WADSWORTH: The city is searching for an identity.

Concerned that the community needs a brand to better attract businesses and people, the Medina County city has hired a professional design firm to help it create a new image complete with logo, slogan and marketing strategy.

“In today’s world, we have to develop a brand,” said Harry Stark, the city’s economic development director. “Everyone who lives in Wadsworth knows how great of a community it is, but what about everyone who lives outside Wadsworth?”

The city hopes to come out of the process with a new brand not only for the overall community, but also one specifically for its still vibrant downtown. The goal is to unveil the new branding in late October, shortly after the city flips the switch on a redesigned website.

Wadsworth has hired Poggemeyer Design Group, which has an office in Westlake, for $37,000 to help with the effort, which is relying heavily on community input.

Wadsworth has asked residents to take an online survey — available at www.wadsworthcity.com — and will host its first public forum on the project at 7 p.m. Tuesday at City Hall, 120 Maple St. The public meeting will be interactive, with small groups being formed to come up with ideas.

Some business owners and residents struggle when asked to define the community’s image now.

Barberton is the Magic City and home to Lake Anna and the Mum Festival. Canton is a Hall of Fame City thanks to the Pro Football Hall of Fame. Kent is home to Kent State University. And Medina touts its historic square downtown.

But what is Wadsworth’s brand to the outside world?

The words quaint and friendly are spoken often, along with the fact that the city of more than 23,000 people has a low crime rate.

“I think of 1950s movies with small towns,” resident Kristen Gordon, 32, said when asked to describe the community, as she shopped downtown last week with her two children, Harrison, 5, and Kenzington, 4.

She grew up in Wadsworth and enjoys the tight-knit feel.

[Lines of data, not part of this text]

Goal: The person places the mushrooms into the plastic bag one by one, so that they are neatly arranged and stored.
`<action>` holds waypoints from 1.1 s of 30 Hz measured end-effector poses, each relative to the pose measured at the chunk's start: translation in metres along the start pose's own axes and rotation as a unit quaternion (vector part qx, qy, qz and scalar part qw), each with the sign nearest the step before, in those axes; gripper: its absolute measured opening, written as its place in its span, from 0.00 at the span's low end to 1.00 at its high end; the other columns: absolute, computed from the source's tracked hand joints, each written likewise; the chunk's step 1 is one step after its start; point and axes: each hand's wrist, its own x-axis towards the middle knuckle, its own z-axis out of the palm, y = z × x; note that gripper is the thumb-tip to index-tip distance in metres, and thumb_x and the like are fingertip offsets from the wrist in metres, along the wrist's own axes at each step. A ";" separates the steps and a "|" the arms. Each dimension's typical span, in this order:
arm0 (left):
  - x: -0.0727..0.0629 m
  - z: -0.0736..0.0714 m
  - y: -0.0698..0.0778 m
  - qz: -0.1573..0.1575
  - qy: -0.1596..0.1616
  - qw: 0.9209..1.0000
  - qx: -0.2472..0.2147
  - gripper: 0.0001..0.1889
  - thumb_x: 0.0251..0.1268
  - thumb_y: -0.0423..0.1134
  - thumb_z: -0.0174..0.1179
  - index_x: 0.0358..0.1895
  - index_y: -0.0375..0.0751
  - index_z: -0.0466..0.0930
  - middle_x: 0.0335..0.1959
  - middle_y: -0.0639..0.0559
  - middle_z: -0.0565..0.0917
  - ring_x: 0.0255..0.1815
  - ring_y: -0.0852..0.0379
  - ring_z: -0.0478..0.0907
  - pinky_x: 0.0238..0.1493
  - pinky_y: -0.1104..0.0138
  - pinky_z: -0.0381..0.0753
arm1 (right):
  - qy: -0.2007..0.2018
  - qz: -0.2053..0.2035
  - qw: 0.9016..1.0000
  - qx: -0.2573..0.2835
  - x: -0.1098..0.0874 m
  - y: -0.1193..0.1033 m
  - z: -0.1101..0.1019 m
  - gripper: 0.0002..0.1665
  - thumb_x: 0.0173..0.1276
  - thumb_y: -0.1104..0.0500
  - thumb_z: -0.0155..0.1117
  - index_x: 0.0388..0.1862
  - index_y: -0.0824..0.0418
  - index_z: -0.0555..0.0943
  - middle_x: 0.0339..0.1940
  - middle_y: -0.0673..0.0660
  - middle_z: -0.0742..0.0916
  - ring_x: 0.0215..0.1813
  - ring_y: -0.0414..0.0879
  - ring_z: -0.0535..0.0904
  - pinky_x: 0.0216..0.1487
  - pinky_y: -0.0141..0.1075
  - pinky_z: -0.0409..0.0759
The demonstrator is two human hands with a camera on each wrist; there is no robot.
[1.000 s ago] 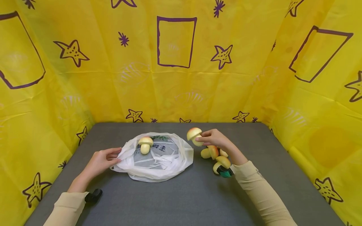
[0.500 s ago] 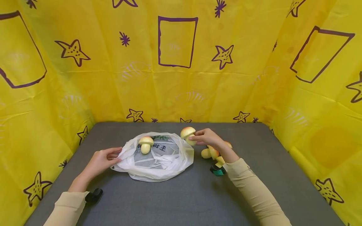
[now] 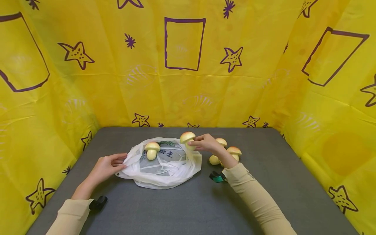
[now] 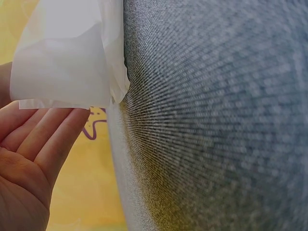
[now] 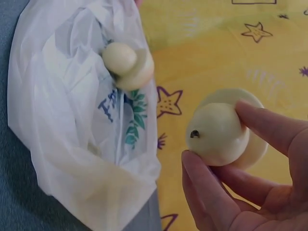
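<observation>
My right hand (image 3: pixel 207 143) pinches a toy mushroom (image 3: pixel 187 138) by its stem, raised over the right rim of a white plastic bag (image 3: pixel 194 163). In the right wrist view the stem's round end (image 5: pixel 216 132) faces the camera, with a small dark mark on it. The bag lies with its mouth spread wide, and another mushroom (image 3: pixel 151 150) rests inside toward the back left. At the bag's left rim, my left hand (image 3: pixel 106 167) holds the plastic between thumb and fingers. The left wrist view has the white plastic (image 4: pixel 62 67) covering those fingertips.
Several more mushrooms (image 3: pixel 234 150) lie on the grey table (image 3: pixel 164 212) right of the bag, partly hidden behind my right forearm. A yellow patterned cloth (image 3: pixel 188 91) walls in the back and both sides.
My right hand has moved left with the mushroom, from above the other mushrooms to the bag's right rim. The left hand and the bag have stayed in place.
</observation>
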 end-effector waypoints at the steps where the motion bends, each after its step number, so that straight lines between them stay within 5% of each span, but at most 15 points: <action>1: 0.000 0.000 0.000 0.000 0.000 1.000 0.000 0.26 0.54 0.41 0.70 0.57 0.38 0.78 0.49 0.43 0.85 0.40 0.61 0.85 0.37 0.76 0.81 | -0.001 0.001 1.000 -0.001 0.002 0.000 0.002 0.36 0.60 0.52 0.69 0.62 0.71 0.72 0.63 0.66 0.77 0.54 0.55 0.82 0.54 0.41 0.80; 27: 0.001 -0.001 0.002 -0.008 0.002 1.000 0.000 0.26 0.54 0.40 0.70 0.57 0.39 0.79 0.49 0.43 0.84 0.41 0.58 0.85 0.38 0.77 0.80 | 0.008 0.031 0.998 0.056 0.039 -0.004 0.054 0.36 0.58 0.53 0.71 0.59 0.74 0.74 0.58 0.68 0.80 0.46 0.52 0.85 0.57 0.47 0.78; 33: 0.000 -0.001 0.001 -0.005 0.004 1.000 -0.003 0.26 0.53 0.40 0.70 0.57 0.39 0.79 0.50 0.43 0.84 0.40 0.61 0.85 0.38 0.78 0.80 | 0.016 0.037 0.997 0.060 0.047 -0.002 0.064 0.28 0.58 0.53 0.72 0.51 0.71 0.81 0.49 0.63 0.84 0.42 0.48 0.85 0.57 0.48 0.78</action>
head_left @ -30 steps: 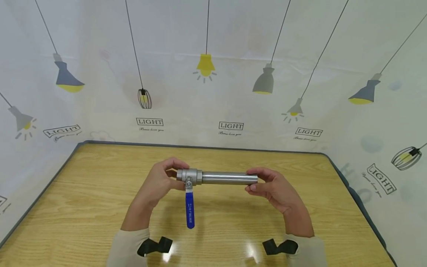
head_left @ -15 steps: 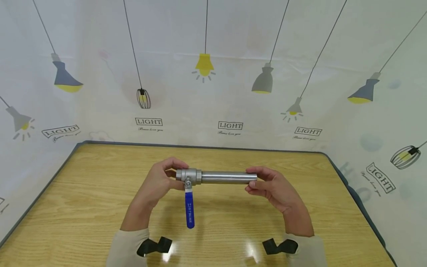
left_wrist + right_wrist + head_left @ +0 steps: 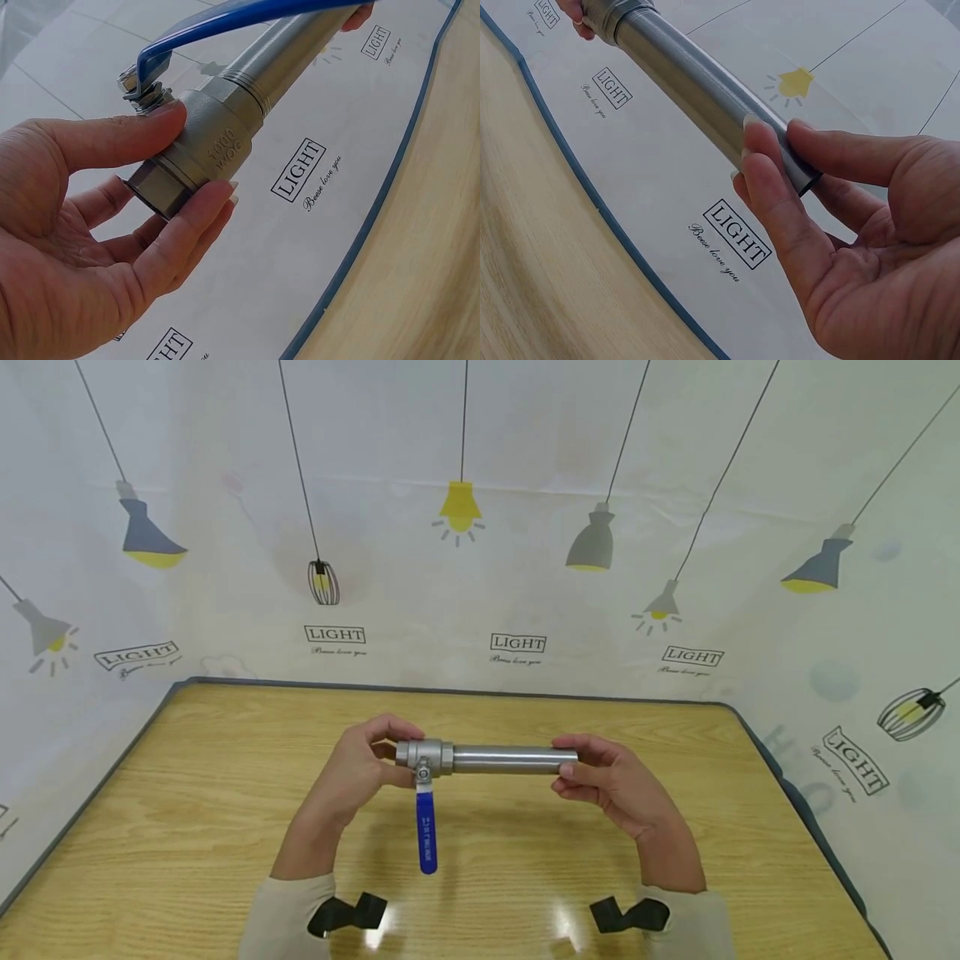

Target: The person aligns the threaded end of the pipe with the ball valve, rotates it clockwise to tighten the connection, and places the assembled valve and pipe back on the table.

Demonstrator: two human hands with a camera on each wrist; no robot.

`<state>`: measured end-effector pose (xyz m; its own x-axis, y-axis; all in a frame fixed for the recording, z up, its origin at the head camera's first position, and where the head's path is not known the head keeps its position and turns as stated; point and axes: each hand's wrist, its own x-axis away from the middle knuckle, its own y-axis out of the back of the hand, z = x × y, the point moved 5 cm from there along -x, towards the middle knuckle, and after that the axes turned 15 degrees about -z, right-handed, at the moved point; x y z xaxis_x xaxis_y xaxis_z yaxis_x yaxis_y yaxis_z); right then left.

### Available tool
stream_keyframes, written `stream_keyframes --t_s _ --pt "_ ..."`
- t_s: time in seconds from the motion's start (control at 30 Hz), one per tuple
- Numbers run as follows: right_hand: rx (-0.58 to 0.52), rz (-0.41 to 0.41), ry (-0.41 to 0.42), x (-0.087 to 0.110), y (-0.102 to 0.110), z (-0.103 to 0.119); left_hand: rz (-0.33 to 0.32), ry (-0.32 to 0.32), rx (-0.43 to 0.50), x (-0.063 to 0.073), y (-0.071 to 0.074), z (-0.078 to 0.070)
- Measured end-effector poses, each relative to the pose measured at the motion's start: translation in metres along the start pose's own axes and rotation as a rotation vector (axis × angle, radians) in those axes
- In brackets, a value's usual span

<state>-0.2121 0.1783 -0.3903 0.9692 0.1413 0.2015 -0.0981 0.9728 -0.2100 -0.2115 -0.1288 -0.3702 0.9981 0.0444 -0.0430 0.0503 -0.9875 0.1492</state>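
A steel ball valve [image 3: 431,752] with a blue lever handle [image 3: 427,833] is joined to a straight steel pipe [image 3: 510,759], held level above the table. My left hand [image 3: 360,768] pinches the valve's body at its left end, thumb on the near side and fingers on the far side. In the left wrist view, the valve body [image 3: 217,131] shows raised lettering, and threads show where the pipe enters it. My right hand [image 3: 618,781] pinches the pipe's free right end between thumb and fingers. The blue lever hangs toward me, square to the pipe.
Beneath lies a wood-grain table [image 3: 510,877] with a dark blue edge [image 3: 465,693]. White sheeting [image 3: 405,577] printed with lamps rises behind it and at both sides. Black straps [image 3: 348,912] sit at the sleeve cuffs.
My right thumb has moved up slightly onto the near side of the pipe's end. The valve, the pipe and my left hand have stayed almost still.
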Motion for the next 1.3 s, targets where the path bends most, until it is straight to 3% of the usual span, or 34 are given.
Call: stream_keyframes --t_s 0.87,1.13,1.3 --pt "-0.024 -0.014 -0.013 0.0004 0.0001 0.0001 -0.004 0.011 -0.005 0.0002 -0.0004 0.0007" --pt "-0.048 0.031 0.012 0.0003 -0.0015 0.0004 -0.004 0.008 -0.002 -0.0001 0.0006 0.0001" --pt "-0.049 0.018 0.007 0.0003 -0.0015 0.0003 -0.006 0.009 0.003 0.0 0.0007 0.0"
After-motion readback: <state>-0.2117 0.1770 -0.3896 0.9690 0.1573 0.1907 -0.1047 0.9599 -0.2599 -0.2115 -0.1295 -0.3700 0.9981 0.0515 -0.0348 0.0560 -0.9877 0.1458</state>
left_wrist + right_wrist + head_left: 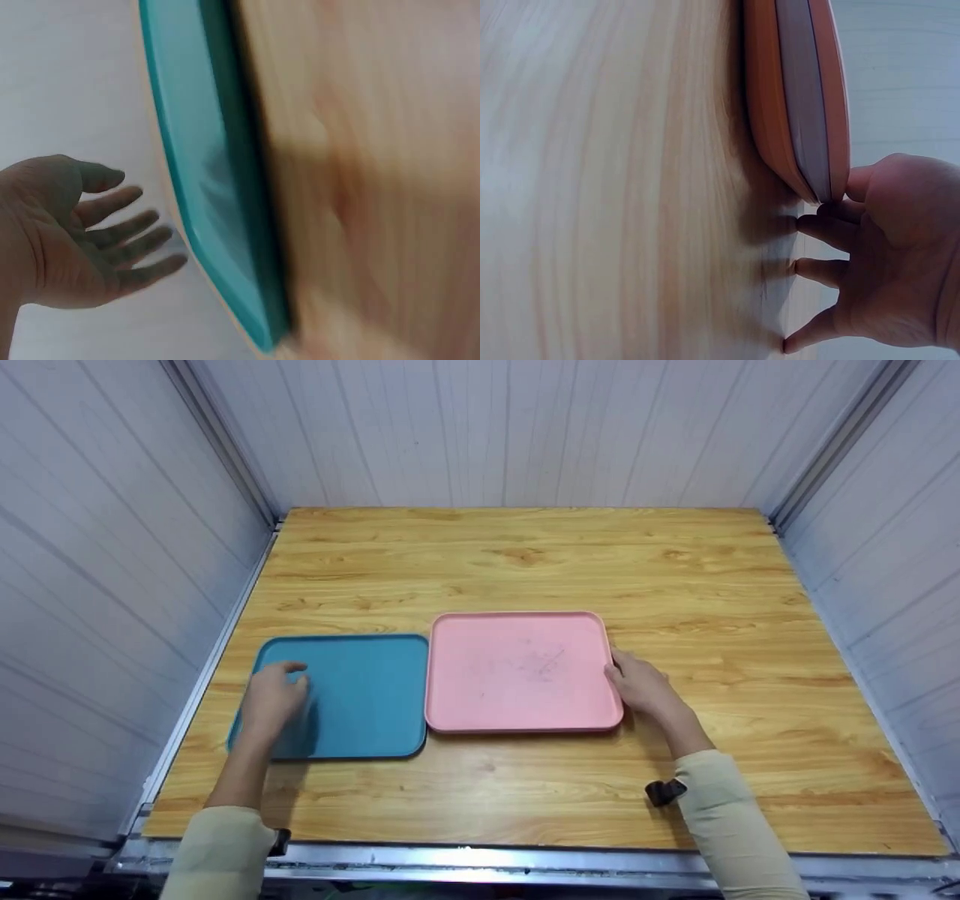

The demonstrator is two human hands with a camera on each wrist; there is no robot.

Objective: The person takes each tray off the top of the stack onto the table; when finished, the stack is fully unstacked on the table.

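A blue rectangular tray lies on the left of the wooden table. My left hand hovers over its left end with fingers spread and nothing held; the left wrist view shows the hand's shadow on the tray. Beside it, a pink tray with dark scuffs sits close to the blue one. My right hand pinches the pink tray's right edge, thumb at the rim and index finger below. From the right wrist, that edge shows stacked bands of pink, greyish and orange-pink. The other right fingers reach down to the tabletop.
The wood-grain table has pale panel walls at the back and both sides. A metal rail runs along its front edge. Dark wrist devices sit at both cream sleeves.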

Paul Bicksler, whose family has run W.S. Bicksler Electric, an independent appliance store, in town for 103 years, wants to see the downtown remain bustling. He likes the idea of developing a Wadsworth brand. But he’s at a loss as to what it should be.

“It’s a very friendly community with excellent schools and excellent city services,” he said. “It’s close to all major highways.”

When the branding is unveiled, it better not forget about what makes downtown special — longtime, Wadsworth-rooted businesses, said Gwen Peters, co-owner of Ann’s Pastry Shop.

Ann’s has been around for 60 years.

“For Wadsworth, they can do the modern twist but they need to keep a historical element,” she said.

Wadsworth was founded in 1814 and named after Revolutionary War hero General Elijah Wadsworth, who owned plenty of land here but ironically never lived in the city.

Its downtown remains an attraction, with eateries, a craft brewery, retail shops, pharmacy and professional offices, along with the Wadsworth Public Library and City Hall. Many community events revolve around downtown, including an Easter egg hunt, trick or treating at Halloween, fireworks at Fourth of July and the Blue Tip Parade.

“The downtown is the heart of a community and we have a great downtown, but how do you get people to come here?” Stark said. “I think that is one of the things we need to do and figure out.”

The city is more than just its downtown, though. Wadsworth operates its own cable company and community television station. It has a large YMCA complex in town and there’s a large shopping area with big box stores just north of Interstate 76.

Stark, who’s leading the effort, said the city has received more than 200 responses so far to the survey, which includes open-ended questions asking people what makes the community special.

He described some of the responses as thought-provoking. He declined to reveal them but the branding likely won’t revolve around the word quaint.

“A lot of communities say, ‘We are a quaint, small town,’ ” Stark said. “We want to focus on more than that.”